In view of this, an embodiment of the present invention provides a supplier evaluation method based on an attention mechanism to solve or partially solve the above problems.

An attention mechanism-based supplier evaluation method provided by an embodiment of the present invention includes the following steps:

Step 1: Determine the evaluation items and weights, obtain the largest characteristic root λ _max , and construct the evaluation result iteration operator A;

Step 2: Introduce the regular term and attention mechanism, improve the iterative target L, construct the neural network, iterate until the iterative threshold constraint is satisfied, and output the weight output matrix A _output of the iterative operator A of the evaluation result;

Step 3: Construct a consistency check operator based on the largest characteristic root λ _max , and judge whether the current weight output matrix A _output is valid.
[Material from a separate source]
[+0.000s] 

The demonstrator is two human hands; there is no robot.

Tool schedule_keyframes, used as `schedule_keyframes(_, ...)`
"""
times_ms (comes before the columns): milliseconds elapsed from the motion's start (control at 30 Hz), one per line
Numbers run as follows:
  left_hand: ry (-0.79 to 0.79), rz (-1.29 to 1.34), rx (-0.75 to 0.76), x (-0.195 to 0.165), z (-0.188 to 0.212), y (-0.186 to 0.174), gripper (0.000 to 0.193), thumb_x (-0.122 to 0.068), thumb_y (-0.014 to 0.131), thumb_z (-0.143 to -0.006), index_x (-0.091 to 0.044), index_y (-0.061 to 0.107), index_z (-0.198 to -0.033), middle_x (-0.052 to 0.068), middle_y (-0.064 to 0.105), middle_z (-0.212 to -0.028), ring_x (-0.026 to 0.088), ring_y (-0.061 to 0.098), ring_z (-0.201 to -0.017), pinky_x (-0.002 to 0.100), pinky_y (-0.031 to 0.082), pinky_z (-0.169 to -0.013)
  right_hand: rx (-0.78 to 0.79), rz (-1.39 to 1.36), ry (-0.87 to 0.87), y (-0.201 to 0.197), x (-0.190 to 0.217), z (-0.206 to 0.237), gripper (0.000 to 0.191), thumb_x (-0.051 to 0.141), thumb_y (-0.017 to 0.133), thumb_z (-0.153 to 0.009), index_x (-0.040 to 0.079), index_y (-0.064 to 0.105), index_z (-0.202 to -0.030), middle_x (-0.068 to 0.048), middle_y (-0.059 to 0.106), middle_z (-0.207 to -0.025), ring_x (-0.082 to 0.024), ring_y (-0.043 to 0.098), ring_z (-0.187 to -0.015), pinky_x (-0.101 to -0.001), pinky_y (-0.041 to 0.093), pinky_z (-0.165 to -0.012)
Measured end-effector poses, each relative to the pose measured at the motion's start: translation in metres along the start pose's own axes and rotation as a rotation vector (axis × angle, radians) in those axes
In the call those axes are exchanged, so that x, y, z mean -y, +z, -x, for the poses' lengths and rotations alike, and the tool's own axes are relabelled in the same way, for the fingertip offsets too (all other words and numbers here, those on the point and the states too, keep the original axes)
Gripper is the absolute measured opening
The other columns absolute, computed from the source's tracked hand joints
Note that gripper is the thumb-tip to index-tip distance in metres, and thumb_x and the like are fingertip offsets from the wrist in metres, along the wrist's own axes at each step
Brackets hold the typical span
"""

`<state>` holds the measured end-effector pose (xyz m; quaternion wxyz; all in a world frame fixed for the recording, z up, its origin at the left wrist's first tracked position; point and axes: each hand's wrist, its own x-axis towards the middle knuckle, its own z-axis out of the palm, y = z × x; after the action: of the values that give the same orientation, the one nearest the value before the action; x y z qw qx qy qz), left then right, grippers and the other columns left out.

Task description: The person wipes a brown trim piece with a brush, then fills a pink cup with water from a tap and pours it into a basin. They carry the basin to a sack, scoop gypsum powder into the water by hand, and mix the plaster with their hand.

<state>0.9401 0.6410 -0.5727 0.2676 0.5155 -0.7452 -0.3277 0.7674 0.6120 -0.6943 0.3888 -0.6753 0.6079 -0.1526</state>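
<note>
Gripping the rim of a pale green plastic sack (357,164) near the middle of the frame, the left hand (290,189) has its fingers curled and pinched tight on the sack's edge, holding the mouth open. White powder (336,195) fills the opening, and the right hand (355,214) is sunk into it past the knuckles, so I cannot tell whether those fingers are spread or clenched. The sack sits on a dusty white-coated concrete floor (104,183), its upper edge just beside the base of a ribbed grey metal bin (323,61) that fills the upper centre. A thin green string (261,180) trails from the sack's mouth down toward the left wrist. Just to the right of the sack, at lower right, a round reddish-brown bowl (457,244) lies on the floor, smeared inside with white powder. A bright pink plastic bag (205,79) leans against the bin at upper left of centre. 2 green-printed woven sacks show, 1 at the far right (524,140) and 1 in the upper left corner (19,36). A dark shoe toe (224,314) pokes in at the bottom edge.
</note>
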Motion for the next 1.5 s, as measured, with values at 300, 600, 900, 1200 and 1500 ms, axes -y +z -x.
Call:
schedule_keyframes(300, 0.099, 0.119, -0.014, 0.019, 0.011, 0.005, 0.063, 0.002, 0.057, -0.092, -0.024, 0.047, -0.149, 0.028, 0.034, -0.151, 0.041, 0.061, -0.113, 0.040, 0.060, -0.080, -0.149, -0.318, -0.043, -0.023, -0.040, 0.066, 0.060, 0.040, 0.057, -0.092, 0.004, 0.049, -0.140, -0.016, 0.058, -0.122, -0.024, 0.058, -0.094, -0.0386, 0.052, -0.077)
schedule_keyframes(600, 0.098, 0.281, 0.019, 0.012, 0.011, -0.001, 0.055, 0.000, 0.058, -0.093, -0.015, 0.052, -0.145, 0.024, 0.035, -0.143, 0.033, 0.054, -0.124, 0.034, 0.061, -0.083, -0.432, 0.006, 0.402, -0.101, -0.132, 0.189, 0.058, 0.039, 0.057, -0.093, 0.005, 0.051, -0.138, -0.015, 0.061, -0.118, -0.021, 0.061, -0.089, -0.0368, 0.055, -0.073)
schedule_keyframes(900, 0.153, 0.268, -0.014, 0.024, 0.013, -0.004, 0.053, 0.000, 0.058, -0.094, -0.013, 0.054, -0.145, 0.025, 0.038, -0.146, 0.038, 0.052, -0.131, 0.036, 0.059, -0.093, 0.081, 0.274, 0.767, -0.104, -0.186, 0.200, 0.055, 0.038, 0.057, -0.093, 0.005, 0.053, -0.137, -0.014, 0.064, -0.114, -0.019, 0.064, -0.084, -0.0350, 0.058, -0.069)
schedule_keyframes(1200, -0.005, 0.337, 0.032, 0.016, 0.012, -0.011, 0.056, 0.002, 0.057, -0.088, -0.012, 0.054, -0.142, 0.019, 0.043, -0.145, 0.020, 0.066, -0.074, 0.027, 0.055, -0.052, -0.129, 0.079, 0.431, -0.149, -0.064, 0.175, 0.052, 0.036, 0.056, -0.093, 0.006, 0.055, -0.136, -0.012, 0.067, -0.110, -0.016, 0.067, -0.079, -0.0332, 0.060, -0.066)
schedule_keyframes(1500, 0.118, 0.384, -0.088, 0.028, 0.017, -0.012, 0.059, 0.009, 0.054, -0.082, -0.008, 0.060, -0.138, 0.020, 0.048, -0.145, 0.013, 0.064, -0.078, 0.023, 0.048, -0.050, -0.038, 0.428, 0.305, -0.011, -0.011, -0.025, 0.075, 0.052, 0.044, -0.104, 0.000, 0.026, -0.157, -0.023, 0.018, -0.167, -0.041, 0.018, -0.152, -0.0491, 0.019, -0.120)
According to a specific implementation of the embodiment of the present invention, the step 1 includes the following steps:

Step 1.1: Build a hierarchical evaluation model, determine the target layer, criterion layer and sub-criteria level of supplier evaluation decision-making events, and construct a judgment matrix A ₀ for the evaluation items of the sub-criteria level:

Step 1.2: Calculate the weight W of each factor a _ij to the target layer based on the judgment matrix, specifically:

次幂：For the judgment matrix A0, calculate the product by row elements, and then ball

power:

归一化：Will

Normalized:

Then the indicator vector is expressed as:

W = (W ₁ , W ₂ . . . W _n ) ^T (4);

Step 1.3: Based on the weight W, calculate the largest characteristic root λ _max :

AW = λ _max W (5);

And then get:

Step 1.4: Construct the evaluation result iteration operator, specifically:

其中m为历史决策事件的数目，d为数据库存储的决策用户数目，即决策并行数；Define the current supplier evaluation decision event as U _i , then U _i belongs to the decision event embedding matrix U,

Where m is the number of historical decision-making events, d is the number of decision-making users stored in the database, that is, the number of decision-making parallelism;

其中n为评价项数，Define the evaluation item matrix

where n is the number of evaluation items,

Construct the evaluation result iteration operator A:

A=UV ^T (7);

Then the iterative optimization problem can be defined as:

where ||A-UV ^T || _F represents the Frobenius norm of A and its approximation UV ^T.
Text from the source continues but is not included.